> [HOW TO COMPLETE THIS TASK]: The required result is a copy of each line below in which "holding" appears.

[Saved data entries]

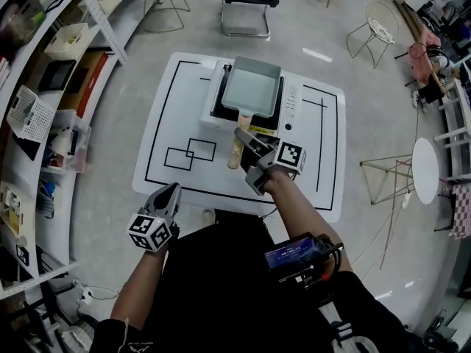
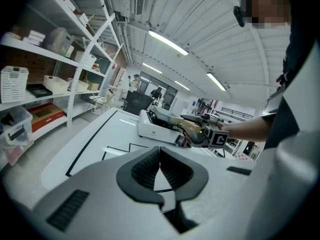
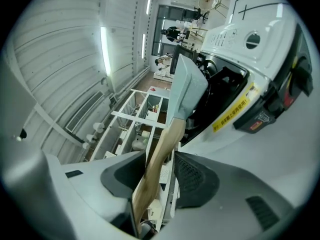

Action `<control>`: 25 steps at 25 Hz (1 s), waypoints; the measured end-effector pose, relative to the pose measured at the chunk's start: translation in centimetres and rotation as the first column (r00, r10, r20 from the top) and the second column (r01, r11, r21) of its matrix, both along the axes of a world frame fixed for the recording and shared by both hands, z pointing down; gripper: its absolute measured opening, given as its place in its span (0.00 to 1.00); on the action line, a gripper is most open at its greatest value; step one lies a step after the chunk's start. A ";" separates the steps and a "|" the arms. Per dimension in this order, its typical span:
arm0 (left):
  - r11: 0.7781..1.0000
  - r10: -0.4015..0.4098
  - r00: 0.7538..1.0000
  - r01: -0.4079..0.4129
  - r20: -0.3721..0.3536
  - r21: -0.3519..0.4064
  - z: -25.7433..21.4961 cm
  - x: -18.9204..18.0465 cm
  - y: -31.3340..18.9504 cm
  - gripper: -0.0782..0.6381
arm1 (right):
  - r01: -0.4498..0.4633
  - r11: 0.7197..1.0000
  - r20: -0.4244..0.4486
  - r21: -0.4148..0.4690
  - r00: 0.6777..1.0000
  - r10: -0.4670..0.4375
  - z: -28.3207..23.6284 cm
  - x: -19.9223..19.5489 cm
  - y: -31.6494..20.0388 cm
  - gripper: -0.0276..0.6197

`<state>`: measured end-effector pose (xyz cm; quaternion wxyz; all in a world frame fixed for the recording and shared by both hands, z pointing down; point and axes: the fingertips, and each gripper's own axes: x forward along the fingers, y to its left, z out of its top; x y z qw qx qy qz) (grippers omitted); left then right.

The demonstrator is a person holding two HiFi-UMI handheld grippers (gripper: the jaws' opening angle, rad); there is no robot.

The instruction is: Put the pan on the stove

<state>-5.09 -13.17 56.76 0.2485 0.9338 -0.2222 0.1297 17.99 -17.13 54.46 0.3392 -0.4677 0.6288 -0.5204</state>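
Right gripper view: pan (image 3: 187, 84) on stove (image 3: 250, 39), right gripper (image 3: 156, 159) spread around handle (image 3: 167, 134); left gripper (image 2: 160, 159) pressed together, empty. Next, probably withdraw toward six o'clock.

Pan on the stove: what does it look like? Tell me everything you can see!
The pan is a rectangle, pale green-blue, shallow and empty, and looks like metal. It sits on the white stove on the table. Its light wooden handle sticks out toward the person, between the open jaws of the right gripper.
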 end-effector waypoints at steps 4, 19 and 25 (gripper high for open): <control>1.000 0.013 1.000 -0.013 -0.001 -0.009 0.2 -0.2 0.9 0.12 | -0.033 0.999 -0.020 -0.008 0.999 0.032 -0.2 0.2 1.3 0.35; 0.995 0.102 0.994 -0.102 -0.037 0.019 -1.5 2.4 2.4 0.12 | -0.121 0.992 -0.174 0.026 0.977 0.123 -2.2 2.8 7.4 0.27; 0.990 0.137 0.989 -0.136 -0.055 0.032 -2.7 5.0 4.8 0.12 | -0.120 0.992 -0.312 0.046 0.941 0.128 -2.9 4.5 11.4 0.16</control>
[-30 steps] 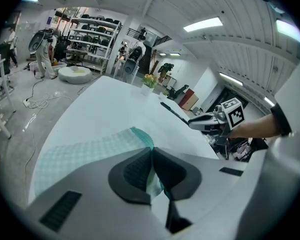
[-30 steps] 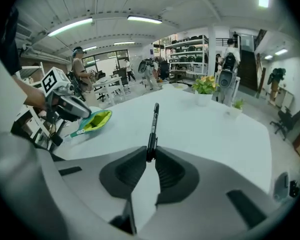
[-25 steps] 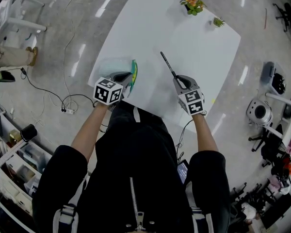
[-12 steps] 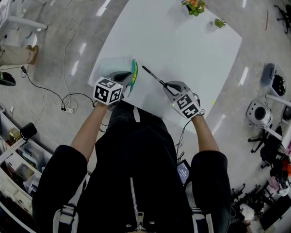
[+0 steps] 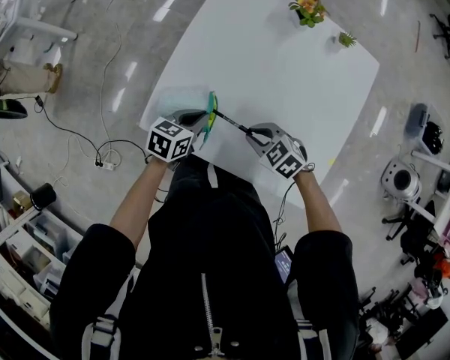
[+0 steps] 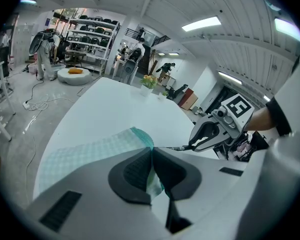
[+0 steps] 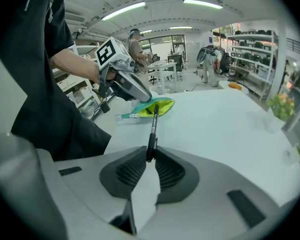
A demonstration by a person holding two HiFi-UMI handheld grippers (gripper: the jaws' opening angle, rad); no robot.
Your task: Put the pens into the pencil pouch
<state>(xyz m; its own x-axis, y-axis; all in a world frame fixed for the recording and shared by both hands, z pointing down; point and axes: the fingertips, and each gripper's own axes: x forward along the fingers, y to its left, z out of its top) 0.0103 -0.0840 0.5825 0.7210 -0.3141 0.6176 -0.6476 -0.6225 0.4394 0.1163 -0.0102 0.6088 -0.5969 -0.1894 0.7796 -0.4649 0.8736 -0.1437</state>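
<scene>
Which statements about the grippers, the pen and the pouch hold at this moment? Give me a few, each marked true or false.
1. The right gripper is shut on a black pen. True.
2. The left gripper is open and holds nothing. False: it is shut on the edge of the teal mesh pouch.
3. The pen points toward the pouch's opening. True.
4. The pouch lies at the table's far corner, beside the plants. False: it lies at the near edge, close to the person, and the plants stand at the far corner.
</scene>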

> [SOLVED PROBLEM]:
The demonstrator is a person holding two HiFi-UMI handheld grippers (gripper: the jaws' opening angle, rad); there is no robot.
A demonstration by a person holding two HiFi-UMI handheld grippers (gripper: the jaws' opening angle, rad); no robot.

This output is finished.